I. Pengantar
No peace among the nations
Without peace among religions.
No peace among religions
Without dialogue between the religions
No peace among the nations
Without investigation of the foundation of the religions.
(Hans Kung).
Kutipan di atas berasal dari Hans Kung, teolog Liberal yang sekarang aktif mempromosikan dialog antar-agama khususnya di lingkungan teolog Kristen. Secara sosiologi kita sekarang ini sudah berada dalam lingkungan globalisme dan pluralisme etnis dan agama, suatu keniscayaan sosial antropologis yang harus kita terima. Kenyataan antropologis inilah barangkali yang ikut mengatar lahirnya sebuah klausal dalam konsili Vatikan II bahwa di luar tradisi dan iman kristiani juga terdapat keselamatan karena kasih Tuhan mengatasi batas-batas doktrin teologis .
Mengingat pluralitas agama di Indonesia adalah fakta historis-sosiologis serta memperoleh pengakuan dan perlindungan hukum, maka salah satu agenda penting yang muncul adalah bagaimana usaha kita supaya pluralistas menjadi aset bangsa? Dan hal ini jangan sampai malah menjadi sumber konflik dan friksi sosial-politis yang menggerogoti persatuan dan kemajuan bangsa.

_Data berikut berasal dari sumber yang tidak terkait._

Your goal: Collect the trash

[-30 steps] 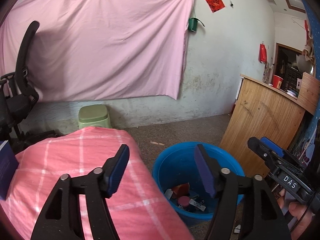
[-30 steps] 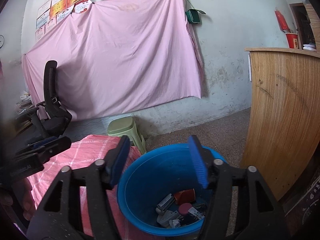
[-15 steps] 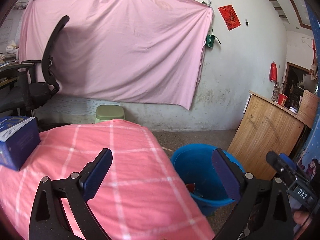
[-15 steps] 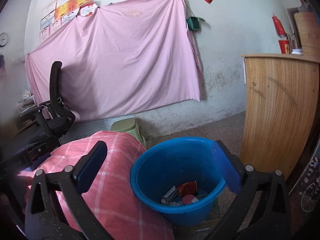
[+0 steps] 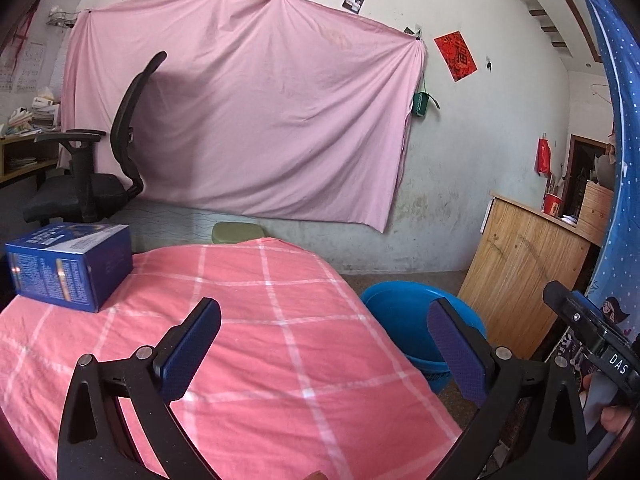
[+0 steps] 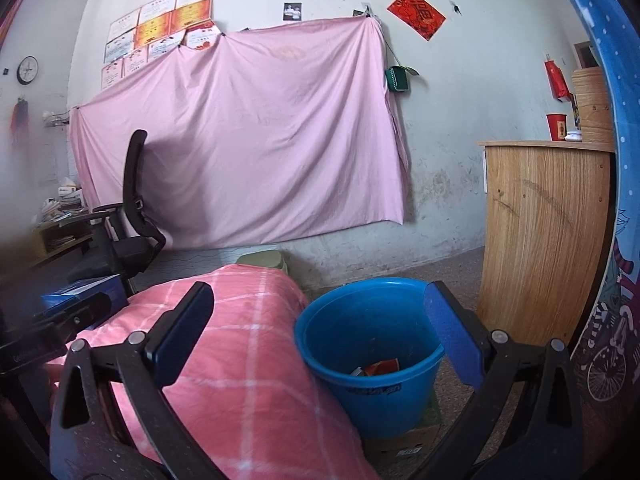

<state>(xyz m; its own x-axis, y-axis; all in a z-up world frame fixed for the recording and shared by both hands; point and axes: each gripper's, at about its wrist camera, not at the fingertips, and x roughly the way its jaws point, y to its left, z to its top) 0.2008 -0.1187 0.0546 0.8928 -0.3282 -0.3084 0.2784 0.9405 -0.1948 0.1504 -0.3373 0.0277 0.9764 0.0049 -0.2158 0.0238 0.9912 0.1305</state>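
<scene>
A blue bucket (image 6: 372,392) stands on the floor to the right of a table with a pink checked cloth (image 5: 280,340); the bucket (image 5: 400,300) shows past the table's right edge. Pieces of trash (image 6: 378,368), one of them red, lie at its bottom. A dark blue carton (image 5: 68,264) sits at the table's far left, also in the right wrist view (image 6: 84,294). My left gripper (image 5: 322,308) hovers over the cloth, its jaws opening with nothing between them. My right gripper (image 6: 318,288) is open and empty, in front of the table edge and the bucket.
A black office chair (image 5: 100,184) stands behind the table on the left. A green stool (image 6: 264,258) sits by the wall under a hanging pink sheet. A wooden counter (image 6: 548,240) rises right of the bucket, which rests on a flat cardboard box (image 6: 404,444).
Both grippers have drawn back from over the bucket toward the table, and their jaws have spread wider. The blue carton has come into view on the left.
</scene>
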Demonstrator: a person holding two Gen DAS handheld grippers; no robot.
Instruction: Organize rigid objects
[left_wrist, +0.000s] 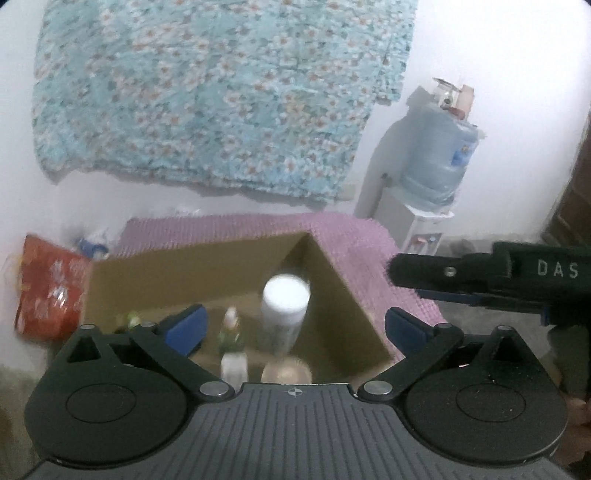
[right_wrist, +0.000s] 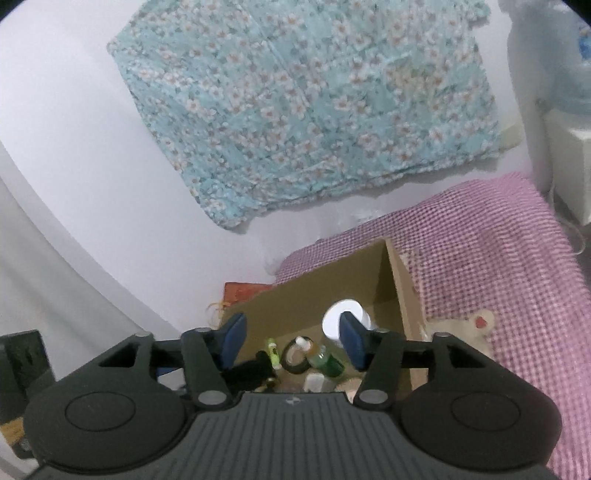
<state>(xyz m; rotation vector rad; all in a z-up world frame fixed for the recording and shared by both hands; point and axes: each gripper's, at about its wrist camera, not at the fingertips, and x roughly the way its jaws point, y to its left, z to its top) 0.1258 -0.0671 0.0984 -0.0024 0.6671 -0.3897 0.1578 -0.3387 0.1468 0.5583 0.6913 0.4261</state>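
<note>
An open cardboard box (left_wrist: 207, 273) sits on a pink checked cloth. Inside stand a tall clear container with a white lid (left_wrist: 284, 299) and a small green bottle with a white cap (left_wrist: 231, 332). My left gripper (left_wrist: 293, 325) hangs above the box, open wide, with nothing between its blue pads. The right wrist view shows the same box (right_wrist: 402, 295), the white-lidded container (right_wrist: 343, 314), the green bottle (right_wrist: 325, 360), a roll of tape (right_wrist: 295, 354) and a lime tube (right_wrist: 272, 350). My right gripper (right_wrist: 293, 341) is open above them and empty; it enters the left wrist view (left_wrist: 406, 280) from the right.
The pink checked cloth (right_wrist: 498, 258) spreads right of the box, with a cream soft item (right_wrist: 476, 325) on it. A red bag (left_wrist: 51, 288) lies left of the box. A floral sheet (left_wrist: 207, 92) hangs on the white wall. A water dispenser (left_wrist: 436, 166) stands at right.
</note>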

Dialog kontemporer antar-antar agama ditengah masyarakat dewasa ini memang berangkat dari asumsi mendasar tentang kenyataan pluralisme kehidupan beragama. Pluralisme menjadi konteks baru bagi kehidupan agama-agama, yang pada gilirannya akan memberikan corak yang sama sekali berbeda dengan pertemuan antar-agama di masa lalu. Corak pertemuan antar-agama yang baru akan dipengaruhi oleh tantangan yang baru yang muncul dari konteks pluralisme agama dan sekaligus oleh kesadaran yang baru tentang pluralisme tersebut. Berdasarkan kesadaran tersebut dibutuhkan pula basis pemahaman teologis, institusional, aktivitas, serta seluruh kiprah agama-agama di masyarakat.
Paper ini mencoba melihat perkembangan dialog antar-agama di Indonesia maupun di negara-negara yang lain dalam konteks penelitihan teks. Teks-teks yang dipakai adalah beberapa surat kabar dan majalah selama bulan Agustus 2004.
II. Uraian Kliping
Politik
Berbagai tindakan kekerasan politik negara yang berselubung isu agama, telah menggoyakan sendi-sendi kehidupan beragama di Indonesia . Konflik di sejumlah daerah, seperti Poso dan Ambon adalah kekerasan politik. Agama digunakan untuk mengalih perhatian atau membakar persoalan yang baru .
Campur tangan pemerintah dalam urusan hidup umat beragama kembali dipertanyakan kembali oelh sejumlah tokoh agama. Hal ini berkaitan dengan Penpres No1/1965 tentang pencegahan penodaan Agama. Dalam pandangan para tokoh agama, Penpres No 1/1965 bisa menjadi ancaman terhadap hak masyarakat untuk memeluk agama dan kepercayaannya sesuai dengan keyakinan masing-masing . Penpres ini tidak relevan lagi karena saat ini karena terlalu memberikan kewenangan kepada pemerintah kepada pemerintah untuk ikut campur dalam persoalan keyakinan warga negaranya.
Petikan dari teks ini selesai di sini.